Exercise objective - An exact restatement of the data below, with the pictures removed, is the required answer.

========================

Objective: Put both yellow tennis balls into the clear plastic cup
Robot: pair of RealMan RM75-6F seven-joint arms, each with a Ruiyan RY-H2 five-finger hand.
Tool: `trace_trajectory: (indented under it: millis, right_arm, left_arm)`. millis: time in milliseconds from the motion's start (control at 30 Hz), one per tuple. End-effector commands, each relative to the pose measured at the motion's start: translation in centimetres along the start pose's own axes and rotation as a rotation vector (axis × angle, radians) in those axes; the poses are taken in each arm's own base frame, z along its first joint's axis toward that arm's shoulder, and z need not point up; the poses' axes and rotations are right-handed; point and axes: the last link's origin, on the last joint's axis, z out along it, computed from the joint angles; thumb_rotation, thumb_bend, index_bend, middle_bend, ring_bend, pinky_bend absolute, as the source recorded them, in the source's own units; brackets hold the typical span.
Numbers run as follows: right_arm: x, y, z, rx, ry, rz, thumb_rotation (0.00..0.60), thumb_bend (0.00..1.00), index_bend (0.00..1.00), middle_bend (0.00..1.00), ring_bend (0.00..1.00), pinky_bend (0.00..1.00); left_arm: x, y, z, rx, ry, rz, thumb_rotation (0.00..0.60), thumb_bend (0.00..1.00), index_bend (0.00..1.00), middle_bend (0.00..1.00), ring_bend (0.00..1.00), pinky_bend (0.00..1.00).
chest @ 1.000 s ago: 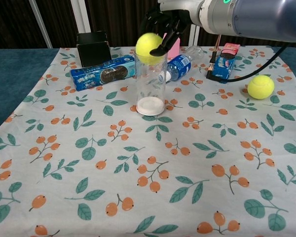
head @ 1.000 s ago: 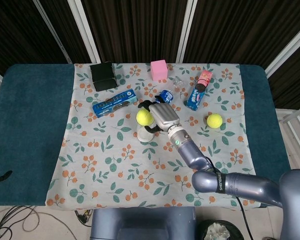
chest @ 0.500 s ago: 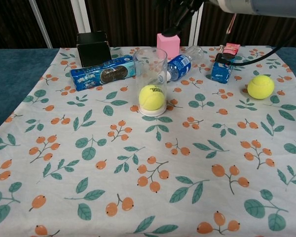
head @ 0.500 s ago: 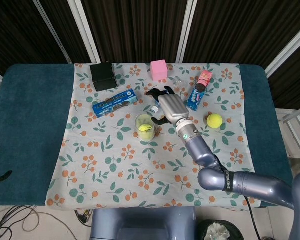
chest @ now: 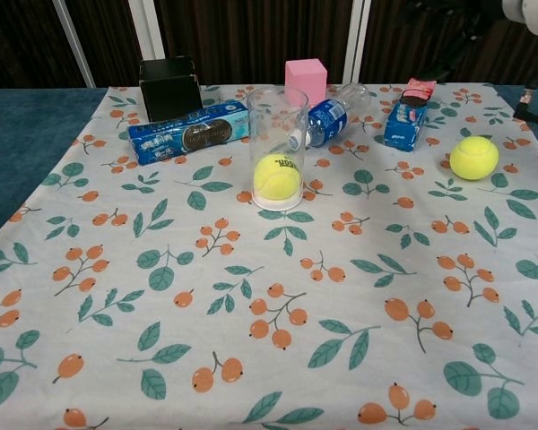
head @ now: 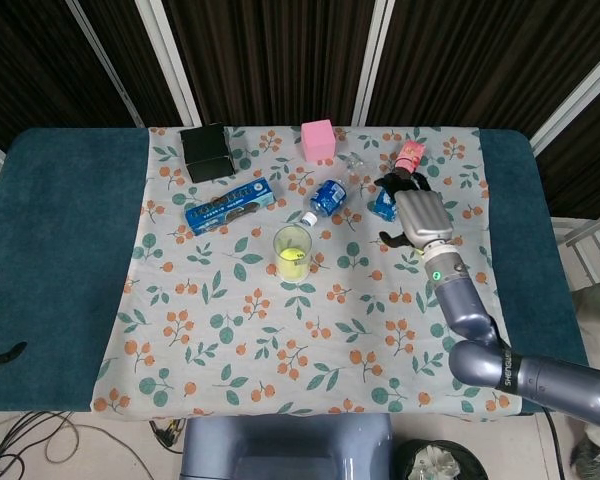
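One fuzzy yellow tennis ball (chest: 277,176) sits inside the upright clear plastic cup (chest: 277,148); its twin (chest: 474,157) lies on the worktop (uncollected) beneath the right hand (head: 417,216), fingers spread, empty.

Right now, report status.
Right hand empty, over the loose ball. Left hand not seen. One ball in the cup. Nothing blocks the loose ball.

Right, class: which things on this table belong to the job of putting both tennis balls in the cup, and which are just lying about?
Belong to the job:
clear plastic cup
tennis ball in the cup
loose tennis ball
right hand

Just lying about:
black box
pink cube
water bottle
long blue biscuit pack
small blue biscuit pack
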Motion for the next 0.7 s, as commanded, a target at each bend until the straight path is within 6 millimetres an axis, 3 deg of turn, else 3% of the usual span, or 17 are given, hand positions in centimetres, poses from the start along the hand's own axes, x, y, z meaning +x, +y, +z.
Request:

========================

Written solution -
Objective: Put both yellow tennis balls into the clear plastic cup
Robot: pair of RealMan RM75-6F seven-joint arms, each with a Ruiyan RY-H2 five-finger hand.
Tool: `trace_trajectory: (indented under it: millis, right_arm, left_arm)`. millis: time in milliseconds from the motion's start (control at 30 Hz), one per tuple. End-effector commands, each relative to the pose measured at the motion's start: translation in centimetres along the start pose's own axes and rotation as a rotation vector (axis × angle, radians) in those axes; the poses are taken in each arm's own base frame, z along its first joint's axis toward that arm's shoulder, and z need not point up; the poses' axes and rotations are right-handed; point and axes: the last link's origin, on the last joint's axis, z out along it, computed from the joint angles; thumb_rotation, thumb_bend, index_bend, middle_bend, ring_bend, pinky_bend absolute, as the source recorded them, in the source's own units; brackets hold the typical span.
Numbers run as follows: right_arm: x, y, z, rx, ry, rz, thumb_rotation (0.00..0.60), thumb_bend (0.00..1.00), index_bend (0.00..1.00), middle_bend (0.00..1.00), ring_bend (0.00..1.00), pinky_bend (0.00..1.00); left_arm: x, y, z, rx, ry, rz, thumb_rotation (0.00..0.60), thumb_bend (0.00..1.00), index_bend (0.00..1.00), middle_bend (0.00..1.00), ring_bend (0.00..1.00), pinky_bend (0.00..1.00).
chest @ 1.000 s ago: 
head @ 1.000 s ago: 
chest @ 0.500 s ago: 
head @ 0.500 s ago: 
chest @ now: 
head @ now: 
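One fuzzy yellow tennis ball (chest: 277,176) sits inside the upright clear plastic cup (chest: 277,148); its twin (chest: 474,157) lies on the worktop (uncollected) beneath the right hand (head: 417,216), fingers spread, empty.

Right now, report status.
Right hand empty, over the loose ball. Left hand not seen. One ball in the cup. Nothing blocks the loose ball.

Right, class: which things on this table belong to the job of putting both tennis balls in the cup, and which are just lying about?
Belong to the job:
clear plastic cup
tennis ball in the cup
loose tennis ball
right hand

Just lying about:
black box
pink cube
water bottle
long blue biscuit pack
small blue biscuit pack
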Motion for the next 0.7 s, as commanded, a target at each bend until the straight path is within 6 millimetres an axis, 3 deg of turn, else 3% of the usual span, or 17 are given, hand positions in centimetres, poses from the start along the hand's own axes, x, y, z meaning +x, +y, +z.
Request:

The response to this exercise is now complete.